Bu kapsamda, 1980’li yıllarla birlikte Akademi ortamında yaygınlaşan figür resmini Neşet Günal ile ilişkilendirmek mümkündür. Aynı zamanda varoluşsal sorunlara da kapı aralayan toplumsal gerçekçi bu resim anlayışı, kırsal hayatın dünyayla olan asgari ilişkisinin sorgulandığı tepkisel bir dil üzerinden de gelişimini sürdürür.
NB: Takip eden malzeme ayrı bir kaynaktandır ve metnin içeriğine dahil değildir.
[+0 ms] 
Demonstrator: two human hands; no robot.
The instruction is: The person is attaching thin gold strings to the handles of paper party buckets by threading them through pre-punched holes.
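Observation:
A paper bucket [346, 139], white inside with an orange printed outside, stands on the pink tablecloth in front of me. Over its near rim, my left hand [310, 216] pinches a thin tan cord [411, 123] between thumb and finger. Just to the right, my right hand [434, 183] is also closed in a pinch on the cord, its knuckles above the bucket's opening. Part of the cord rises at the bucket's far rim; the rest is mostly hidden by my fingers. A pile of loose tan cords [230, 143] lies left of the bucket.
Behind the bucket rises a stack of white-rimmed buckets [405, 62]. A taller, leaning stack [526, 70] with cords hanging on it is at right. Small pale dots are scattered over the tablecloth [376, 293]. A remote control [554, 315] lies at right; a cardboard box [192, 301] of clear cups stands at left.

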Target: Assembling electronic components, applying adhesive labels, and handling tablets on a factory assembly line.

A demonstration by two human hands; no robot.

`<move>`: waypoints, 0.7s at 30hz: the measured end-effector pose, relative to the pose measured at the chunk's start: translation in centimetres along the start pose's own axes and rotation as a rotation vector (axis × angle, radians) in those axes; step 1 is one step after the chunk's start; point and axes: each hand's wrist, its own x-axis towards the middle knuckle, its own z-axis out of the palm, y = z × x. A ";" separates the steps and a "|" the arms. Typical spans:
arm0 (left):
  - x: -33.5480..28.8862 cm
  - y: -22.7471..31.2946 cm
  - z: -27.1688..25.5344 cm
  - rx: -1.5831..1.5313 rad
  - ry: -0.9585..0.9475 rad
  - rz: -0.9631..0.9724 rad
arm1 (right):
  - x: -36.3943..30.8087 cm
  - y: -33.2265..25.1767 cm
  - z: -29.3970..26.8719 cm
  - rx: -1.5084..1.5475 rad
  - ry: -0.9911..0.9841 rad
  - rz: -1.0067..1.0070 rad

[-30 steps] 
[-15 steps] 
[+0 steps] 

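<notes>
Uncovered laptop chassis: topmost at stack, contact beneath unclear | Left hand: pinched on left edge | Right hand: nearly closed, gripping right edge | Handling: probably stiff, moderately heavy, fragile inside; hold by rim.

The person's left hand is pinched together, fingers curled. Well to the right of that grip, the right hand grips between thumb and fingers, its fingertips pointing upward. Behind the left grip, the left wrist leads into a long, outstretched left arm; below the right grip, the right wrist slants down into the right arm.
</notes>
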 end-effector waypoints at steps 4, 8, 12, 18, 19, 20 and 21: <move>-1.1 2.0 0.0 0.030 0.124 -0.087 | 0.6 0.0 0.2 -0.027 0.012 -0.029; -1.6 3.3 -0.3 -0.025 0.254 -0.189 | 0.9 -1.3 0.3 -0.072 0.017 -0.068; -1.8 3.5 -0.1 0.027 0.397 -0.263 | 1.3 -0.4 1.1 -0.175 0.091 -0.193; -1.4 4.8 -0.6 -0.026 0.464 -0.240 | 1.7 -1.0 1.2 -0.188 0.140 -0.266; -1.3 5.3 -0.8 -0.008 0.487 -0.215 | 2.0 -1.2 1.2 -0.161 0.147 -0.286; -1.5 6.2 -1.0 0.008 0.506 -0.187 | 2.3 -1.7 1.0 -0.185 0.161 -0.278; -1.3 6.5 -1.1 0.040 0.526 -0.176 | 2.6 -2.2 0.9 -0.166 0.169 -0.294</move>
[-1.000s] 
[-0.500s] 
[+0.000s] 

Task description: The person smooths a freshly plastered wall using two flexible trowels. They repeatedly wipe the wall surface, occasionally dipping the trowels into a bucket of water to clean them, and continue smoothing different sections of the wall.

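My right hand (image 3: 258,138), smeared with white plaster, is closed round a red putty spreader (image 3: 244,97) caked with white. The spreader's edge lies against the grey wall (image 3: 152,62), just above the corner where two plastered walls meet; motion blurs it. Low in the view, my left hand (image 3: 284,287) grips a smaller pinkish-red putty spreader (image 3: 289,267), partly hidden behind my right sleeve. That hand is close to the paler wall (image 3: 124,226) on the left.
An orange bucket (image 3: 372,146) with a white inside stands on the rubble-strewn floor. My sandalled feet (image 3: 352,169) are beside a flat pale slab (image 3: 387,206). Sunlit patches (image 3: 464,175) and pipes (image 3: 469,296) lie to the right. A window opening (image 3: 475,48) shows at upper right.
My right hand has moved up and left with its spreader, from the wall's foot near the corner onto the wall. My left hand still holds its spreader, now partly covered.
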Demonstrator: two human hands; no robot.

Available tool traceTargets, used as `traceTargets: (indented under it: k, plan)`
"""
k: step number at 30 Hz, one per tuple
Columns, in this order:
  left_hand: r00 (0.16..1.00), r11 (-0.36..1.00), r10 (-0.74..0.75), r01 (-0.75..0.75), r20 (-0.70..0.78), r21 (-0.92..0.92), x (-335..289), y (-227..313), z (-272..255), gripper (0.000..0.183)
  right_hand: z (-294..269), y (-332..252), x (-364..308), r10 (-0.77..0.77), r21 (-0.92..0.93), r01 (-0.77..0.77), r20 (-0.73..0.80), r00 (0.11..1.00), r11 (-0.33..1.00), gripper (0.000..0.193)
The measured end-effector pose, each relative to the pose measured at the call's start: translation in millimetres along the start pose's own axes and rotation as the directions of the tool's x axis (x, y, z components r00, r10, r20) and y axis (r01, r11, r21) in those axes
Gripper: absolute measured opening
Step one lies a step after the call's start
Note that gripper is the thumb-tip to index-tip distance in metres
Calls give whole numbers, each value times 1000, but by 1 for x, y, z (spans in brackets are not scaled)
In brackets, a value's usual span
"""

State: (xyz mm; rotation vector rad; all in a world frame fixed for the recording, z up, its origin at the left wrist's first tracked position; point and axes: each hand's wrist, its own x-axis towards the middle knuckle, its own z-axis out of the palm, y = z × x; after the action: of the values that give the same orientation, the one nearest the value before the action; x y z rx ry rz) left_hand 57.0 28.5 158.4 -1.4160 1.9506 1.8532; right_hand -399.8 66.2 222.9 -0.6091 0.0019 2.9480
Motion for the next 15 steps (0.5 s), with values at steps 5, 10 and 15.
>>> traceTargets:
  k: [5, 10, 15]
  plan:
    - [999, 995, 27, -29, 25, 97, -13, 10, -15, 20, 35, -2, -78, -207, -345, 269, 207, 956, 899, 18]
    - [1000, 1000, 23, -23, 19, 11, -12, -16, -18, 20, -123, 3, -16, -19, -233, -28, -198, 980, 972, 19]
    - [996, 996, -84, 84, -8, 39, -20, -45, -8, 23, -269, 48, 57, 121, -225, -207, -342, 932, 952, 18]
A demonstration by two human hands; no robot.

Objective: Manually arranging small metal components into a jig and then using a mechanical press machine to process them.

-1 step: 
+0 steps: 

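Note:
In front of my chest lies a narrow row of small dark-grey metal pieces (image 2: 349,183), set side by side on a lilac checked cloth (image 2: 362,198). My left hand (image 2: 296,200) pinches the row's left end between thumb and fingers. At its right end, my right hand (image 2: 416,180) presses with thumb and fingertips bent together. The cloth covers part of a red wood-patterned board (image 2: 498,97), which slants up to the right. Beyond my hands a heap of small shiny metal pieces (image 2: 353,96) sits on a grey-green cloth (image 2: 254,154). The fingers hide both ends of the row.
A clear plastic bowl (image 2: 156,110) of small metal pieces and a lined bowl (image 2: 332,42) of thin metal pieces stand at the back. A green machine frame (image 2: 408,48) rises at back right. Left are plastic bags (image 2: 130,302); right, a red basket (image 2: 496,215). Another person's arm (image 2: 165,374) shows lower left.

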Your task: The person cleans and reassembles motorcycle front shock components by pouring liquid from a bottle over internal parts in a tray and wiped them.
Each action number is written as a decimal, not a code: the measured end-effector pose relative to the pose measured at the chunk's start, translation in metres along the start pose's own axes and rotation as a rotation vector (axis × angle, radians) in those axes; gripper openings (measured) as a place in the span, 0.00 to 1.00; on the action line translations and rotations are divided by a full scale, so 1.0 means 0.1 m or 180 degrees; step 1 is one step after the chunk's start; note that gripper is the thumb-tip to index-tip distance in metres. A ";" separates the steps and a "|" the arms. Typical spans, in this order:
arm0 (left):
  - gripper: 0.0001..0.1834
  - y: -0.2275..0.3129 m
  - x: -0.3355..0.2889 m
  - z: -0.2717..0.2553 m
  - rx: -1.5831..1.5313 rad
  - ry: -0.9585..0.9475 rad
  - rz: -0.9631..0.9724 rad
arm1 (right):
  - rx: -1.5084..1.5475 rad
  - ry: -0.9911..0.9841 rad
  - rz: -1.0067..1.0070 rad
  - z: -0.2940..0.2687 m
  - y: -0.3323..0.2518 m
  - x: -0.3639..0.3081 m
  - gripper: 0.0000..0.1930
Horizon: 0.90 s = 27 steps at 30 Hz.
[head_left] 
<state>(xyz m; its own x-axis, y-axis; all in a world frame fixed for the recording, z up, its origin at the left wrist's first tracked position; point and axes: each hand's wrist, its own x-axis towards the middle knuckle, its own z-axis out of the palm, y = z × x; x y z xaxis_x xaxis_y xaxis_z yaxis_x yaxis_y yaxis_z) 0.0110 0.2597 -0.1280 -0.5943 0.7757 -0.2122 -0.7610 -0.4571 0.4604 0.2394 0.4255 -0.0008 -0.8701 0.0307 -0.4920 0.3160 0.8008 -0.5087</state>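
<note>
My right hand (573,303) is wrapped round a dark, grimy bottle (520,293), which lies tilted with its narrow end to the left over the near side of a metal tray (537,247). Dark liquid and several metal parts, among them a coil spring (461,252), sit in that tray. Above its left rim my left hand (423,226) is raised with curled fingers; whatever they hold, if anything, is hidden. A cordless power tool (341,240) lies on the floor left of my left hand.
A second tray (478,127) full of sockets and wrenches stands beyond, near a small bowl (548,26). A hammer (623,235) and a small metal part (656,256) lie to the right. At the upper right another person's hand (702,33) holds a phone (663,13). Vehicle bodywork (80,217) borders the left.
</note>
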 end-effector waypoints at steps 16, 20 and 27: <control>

Neşet Günal, 1961 yılında oluşturduğu Başakçılar adlı düzenlemede, dokulu bir yüzeye uyguladığı brutal bir desenle insanların çalışma azmini, hırsını ve/fakat aynı ölçüde yaşadığı derin yoksulluğu ya da yorgunluğu anlatır. [8] Neredeyse ıssız bir manzara dekoru önünde resimlenen bu tür gerçekçi yorumlar, kısa sürede popüler bir olguya dönüşerek, figür resminin gelişimine bir yöntem önerisi sunacak hâle gelir.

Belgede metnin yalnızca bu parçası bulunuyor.